А между тем небольшая кавалькада продолжала безмолвно продвигаться вперед, внимательно наблюдая за тем, что происходило вокруг нее, для того чтобы не подвергнуться внезапному нападению какого-нибудь невидимого врага, который мог ждать их в лесной чаще.
Наконец Перикко, утомленный молчанием, на которое так долго он был осужден против его воли, громко откашлялся и сказал своему барину с той грубой откровенностью, которая его характеризовала, и фамильярностью, на которую ему дала право его продолжительная служба.
– Знаете ли вы, ми амо, что наше путешествие совершенно неприятно? Я припоминаю, что когда я участвовал с вашим батюшкой генералом в войне за независимость, мы имели по крайней мере дело с людьми цивилизованными и следовали по прекрасным дорогам, а не то что теперь вслед за дикарем по тропинкам, на которых на каждом шагу можно сломать шею. Это проклятая страна!

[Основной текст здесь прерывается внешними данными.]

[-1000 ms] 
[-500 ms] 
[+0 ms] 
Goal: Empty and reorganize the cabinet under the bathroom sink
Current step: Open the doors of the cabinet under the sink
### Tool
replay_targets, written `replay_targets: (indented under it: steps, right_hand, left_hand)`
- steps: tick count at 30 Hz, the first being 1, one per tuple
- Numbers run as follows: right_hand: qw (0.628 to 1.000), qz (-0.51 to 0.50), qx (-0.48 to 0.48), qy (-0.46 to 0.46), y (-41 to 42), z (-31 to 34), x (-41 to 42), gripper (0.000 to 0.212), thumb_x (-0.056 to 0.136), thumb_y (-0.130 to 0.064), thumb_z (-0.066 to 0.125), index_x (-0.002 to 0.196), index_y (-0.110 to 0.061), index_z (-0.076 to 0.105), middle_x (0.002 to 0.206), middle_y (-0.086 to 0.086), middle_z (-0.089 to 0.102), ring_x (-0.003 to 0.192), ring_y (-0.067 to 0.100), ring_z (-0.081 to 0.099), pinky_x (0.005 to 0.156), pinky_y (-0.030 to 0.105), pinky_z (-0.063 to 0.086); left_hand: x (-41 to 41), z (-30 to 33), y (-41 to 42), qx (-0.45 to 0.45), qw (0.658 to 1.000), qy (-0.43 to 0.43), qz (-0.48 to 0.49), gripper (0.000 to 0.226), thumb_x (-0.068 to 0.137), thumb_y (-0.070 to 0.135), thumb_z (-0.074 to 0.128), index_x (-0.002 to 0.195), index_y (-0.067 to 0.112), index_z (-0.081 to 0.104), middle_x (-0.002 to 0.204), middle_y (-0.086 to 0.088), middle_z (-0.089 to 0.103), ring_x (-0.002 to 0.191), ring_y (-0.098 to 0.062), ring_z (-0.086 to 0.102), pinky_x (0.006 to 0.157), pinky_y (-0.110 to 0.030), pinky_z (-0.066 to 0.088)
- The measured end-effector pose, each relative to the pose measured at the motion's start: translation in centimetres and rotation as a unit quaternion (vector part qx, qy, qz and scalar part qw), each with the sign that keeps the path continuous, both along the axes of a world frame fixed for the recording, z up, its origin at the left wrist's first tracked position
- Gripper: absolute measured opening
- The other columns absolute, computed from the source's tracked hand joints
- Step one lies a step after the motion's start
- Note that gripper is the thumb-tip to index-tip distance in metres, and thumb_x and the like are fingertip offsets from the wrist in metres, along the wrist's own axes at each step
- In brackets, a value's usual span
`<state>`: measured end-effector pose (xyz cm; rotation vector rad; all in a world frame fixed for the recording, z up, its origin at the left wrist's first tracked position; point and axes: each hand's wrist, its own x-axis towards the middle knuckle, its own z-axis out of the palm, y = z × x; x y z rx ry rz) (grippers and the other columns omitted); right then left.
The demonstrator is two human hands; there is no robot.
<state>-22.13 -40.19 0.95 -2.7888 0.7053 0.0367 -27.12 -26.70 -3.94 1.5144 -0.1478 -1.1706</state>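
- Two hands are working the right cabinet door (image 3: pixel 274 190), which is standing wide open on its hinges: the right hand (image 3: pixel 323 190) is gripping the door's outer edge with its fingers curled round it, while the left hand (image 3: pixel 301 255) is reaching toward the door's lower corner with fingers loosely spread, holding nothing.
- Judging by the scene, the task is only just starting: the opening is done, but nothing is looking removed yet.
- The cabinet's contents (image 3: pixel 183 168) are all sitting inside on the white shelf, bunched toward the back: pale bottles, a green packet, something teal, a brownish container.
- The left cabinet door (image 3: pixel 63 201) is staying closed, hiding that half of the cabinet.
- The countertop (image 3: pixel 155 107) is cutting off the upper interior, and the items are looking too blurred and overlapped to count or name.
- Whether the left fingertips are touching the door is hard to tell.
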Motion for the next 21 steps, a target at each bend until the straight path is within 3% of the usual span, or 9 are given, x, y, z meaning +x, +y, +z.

– Ну, мой бедный мой Перикко, мужайся!.. Я не узнаю тебя!
– Гм! Дон Дьего, – возразил старый слуга, покачивая головой, – не мужества мне недостает, хотя поистине тут есть чего бояться; но...
– Но, объяснись, что печалит тебя?
– Право, я не вижу основания для того, чтобы не высказаться вам откровенно. С самого отъезда нашего из Санта Роза, я тщательно наблюдал за нашим проводником.
– Ну и что же?
– Ну, он вовсе не нравится мне; поверьте, полковник, не стоит доверять ему.
– Ты сошел с ума; этот человек походит на всех людей его народа, и я не вижу в нем ничего, за что бы можно заподозрить его.
– Может быть, сеньор, – сказал Перикко с видом сомнения, – но это все равно; поверьте мне, вы знаете, что меня нелегко испугать; я изучал лицо этого человека настолько, насколько это возможно сквозь слои белил, синьки и желтой краски, которые покрывали его, и по-моему это отъявленный мошенник.
– Ба! Ба! Я повторяю, что ты сошел с ума; к тому же он не знает, ни кто мы, ни зачем мы едем в льяно. Он предложил нам быть нашим проводником до селения племени Большого Зайца, потому что узнал о том, что мы отправляемся туда, и он пожелал получить обещанную сумму; вот и все; к тому же ты знаешь, что мы священны для него и если бы он действительно был обижен нами, чего еще не было, он успеет отомстить нам пока мы будем находиться под его охраной. Во всяком случае потерпи еще; через час мы будем на том месте, где находится кочевье племени и мы представимся Дикой Кошке; этот знаменитый вождь сумеет защитить нас, если бы, чего я не думаю, нам угрожала какая-нибудь опасность.
– Живой живое и гадает! – проворчал недовольным голосом Перикко.
Потом, вероятно для того, чтобы рассеять свое беспокойство, почтенный слуга начал громко насвистывать саямбукка.
Разговор, который мы только что передали, велся шепотом; но несмотря и на эту предосторожность, проводник несколько поворачивал с неудовольствием голову; но при странном свисте Перикко он с гневом воскликнул и, быстро поворотивши лошадь галопом, приблизился к слуге и без церемонии зажал ему рукой рот.
– Ох! Брат мой сошел с ума; не хочет ли он накликать на свои следы проклятых пуэльчесов?
– Долой лапы, красный человек! – крикнул Перикко, внезапно освободившись от руки, зажавшей его рот.